Popper, Hobsbawm, Voegelin, Valee and the Lost Cause - 3

The great French UFOlogist Jacques Vallee (right) noted in the middle/late 1960s that the saucer phenomena provided us as a society with the unique chance to document myth in formation – in real time, in modern times - and that we lacked the tools and strategies necessary to accurately record (for social science) this profound anthropological display. He felt we had lost an immense opportunity.

The situation was the same when those articles and writings emerged over a century ago that we tag “Lost Cause” thinking. They still exist: we can study them even now as emergent myth or as emergent tradition, but we are not yet ready for that level of analysis. Vallee observed a predicament that has not changed in forty years. The situation has deteriorated, if anything. Still being ill-equipped to observe or measure the emergence of myth or tradition, “Lost Cause” criticism is necessarily primitive and unsatisfying.

There are, as I said, available to letter readers and newspaper skimmers certain wartime Southern memes that take the form of insights or truths about the larger issues. Contemporary writers are interpreting great events and people’s relation to those events. The white Southerner is in crisis and the crisis is cosmic, touching every aspect of life: contracts, friendships, family relations, the meaning of loyalty, of nation, of justice, of personal self-respect, familial survival, and much more of course. And even now, we hear the old memes in these write-ups echoed in modern conversations with descendants of combatants.

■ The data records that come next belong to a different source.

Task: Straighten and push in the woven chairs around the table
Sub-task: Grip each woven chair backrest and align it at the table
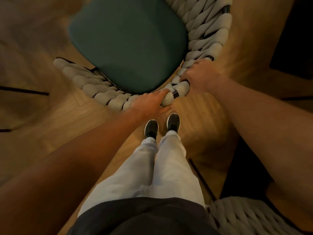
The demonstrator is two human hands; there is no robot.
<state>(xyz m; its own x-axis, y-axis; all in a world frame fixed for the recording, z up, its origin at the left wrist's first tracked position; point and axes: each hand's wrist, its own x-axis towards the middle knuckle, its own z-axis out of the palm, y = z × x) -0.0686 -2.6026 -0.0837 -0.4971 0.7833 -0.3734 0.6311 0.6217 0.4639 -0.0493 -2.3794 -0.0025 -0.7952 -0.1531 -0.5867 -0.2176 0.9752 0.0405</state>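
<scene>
I am standing right behind the woven chair point(208, 31) and I am holding the top of its curved backrest with both hands. My left hand point(149, 103) is wrapping over the rim, with the fingers on the inner side, near the green seat cushion point(128, 43), and the thumb underneath. My right hand point(200, 76) is closing around the rim just beside it, a little further along the curve, so the two hands are close together and a short piece of dark frame is showing between them. The chair is standing on the wooden floor point(194, 107), directly in front of my shoes point(151, 128). I cannot see the table in this view, so I cannot tell how far the chair is from it.

I think the thick rope weave is soft and is giving a little under the fingers, but the frame inside it is stiff, so the rim is a good place for pushing. The chair is probably not very light, and its legs may be catching on the floor. A second woven chair point(245, 216) is showing at the lower right corner of the view, close to my right leg.
</scene>
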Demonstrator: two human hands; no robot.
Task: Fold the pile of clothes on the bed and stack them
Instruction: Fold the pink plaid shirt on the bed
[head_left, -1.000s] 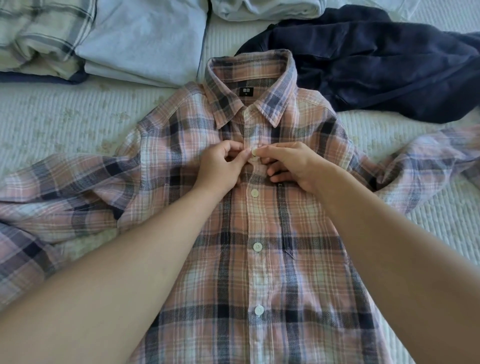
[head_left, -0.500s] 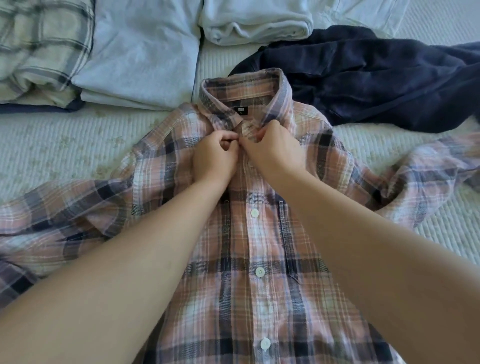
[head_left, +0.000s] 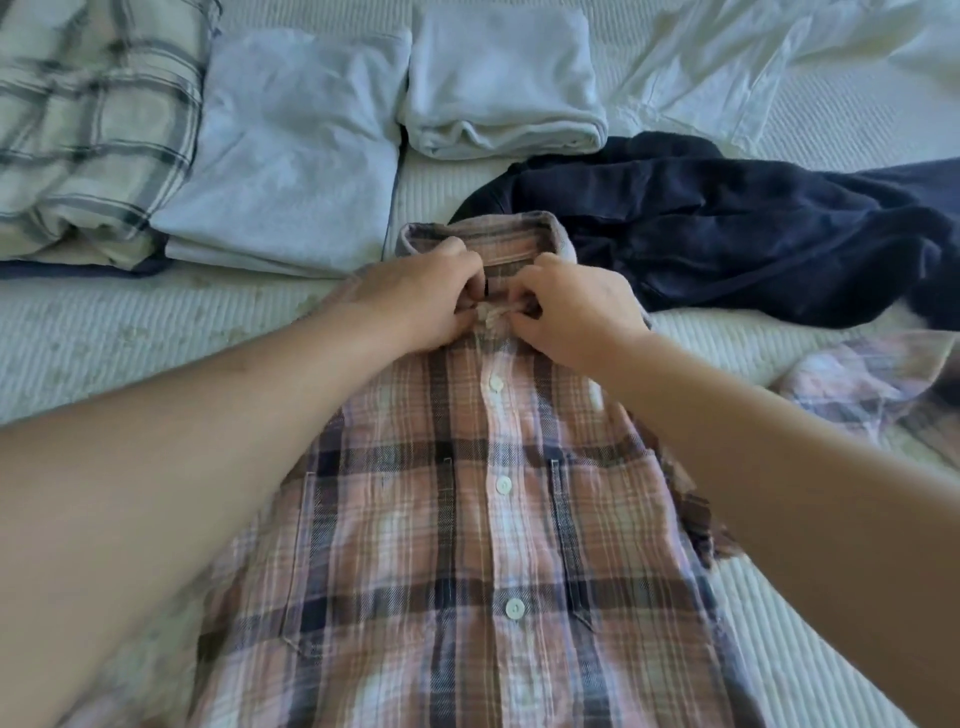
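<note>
at far left a folded cream and grey plaid garment (head_left: 93, 119) sits beside a folded pale blue top (head_left: 291, 150) on the white ribbed bedspread (head_left: 130, 332). the left hand (head_left: 415, 296), fingers curled, pinches the placket just under the collar of the pink and navy plaid button-up shirt (head_left: 467, 545), which lies flat, front up, mid-bed. the right hand (head_left: 576, 312) pinches the opposite edge, the two nearly touching. behind lie a folded white towel (head_left: 498, 83) and a crumpled navy fleece garment (head_left: 753, 234).
</note>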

Eric Voegelin (photo, right) writes that “symbolizations arise from a people’s experience of order” - this is a partial answer to Popper’s question of where traditions originate. Nowhere does “experience of order” bear down harder on a people than in a desperate war of independence – or a war of rebellion.

Voegelin said, that for Aristotle, “Society was a cosmion of meaning, illuminated from within by its own self-interpretation,” and this is certainly true of Southern society of the Rebellion period. Our task is to unpack that self-interpretation. Voegelin seems to be talking directly to Centennialists like Gallagher and Nolan and their attack on “Lost Cause” history when he says [emphasis added],
The symbols in which a society interprets the meaning of its existence are meant to be true [as opposed to a conspiratorial Hobsbawmian manipulation – DR]; if the theorist arrives at a different interpretation, he arrives at a different truth concerning the meaning of human existence in society. And then one would have to inquire: What is this truth that is represented by the theorist, this truth that furnishes him with standards by which he can measure the truth represented by society? What is the source of this truth that apparently is developed in critical opposition to society?
Wartime white Southern society, one might add. And this is the rub: critics of what could be called Lost Cause memes understand that criticism of “Lost Cause historiography” involves proclamations of “truth … developed in critical opposition to [Southern] society.” They use historiography to assume the role of critics of that society and its descendants. They are not studying and interpreting, they are proclaiming.

Oddly enough, the people least equipped to manage any sort of historiography whatsoever – the Centennialists – seem the most interested in “Lost Cause” historiography. But to the extent that they are focused on “correcting” various “errors” they never actually engage historiography at a “real” level, at the level of philosophy of history.

“Lost Cause” is a polemical construct, make no mistake. It’s an ism assembled from bits of analysis – Lost Causism. It in no way connects with the representational truth embedded in the self-interpretation of a society in crisis; it in no way attempts to connect with the cosmion of white Rebellion and its social and psychological ramifications. It’s a series of external criticisms. Voegelin again [my emphasis]:
More than once in a discussion of a political topic it has happened that a student … would ask me how I defined fascism, or socialism, or some other ism of that order. And more than once I had to surprise the questioner – who apparently as part of a college education picked up the idea that science was a warehouse of dictionary definitions – by my assurance that I did not feel obliged to indulge in such definitions, because movements of the suggested type, together with their symbolisms, were part of reality, that only concepts could be defined but not reality, and that it was highly doubtful whether the language symbols in question could be critically clarified to such a point that they were of any cognitive use in science.
This is the core dilemma of “Lost Cause” criticism. The Centennial Unionist, who rarely operates as an historian per se, has entered into yet another very personal, very emotional argument with the past.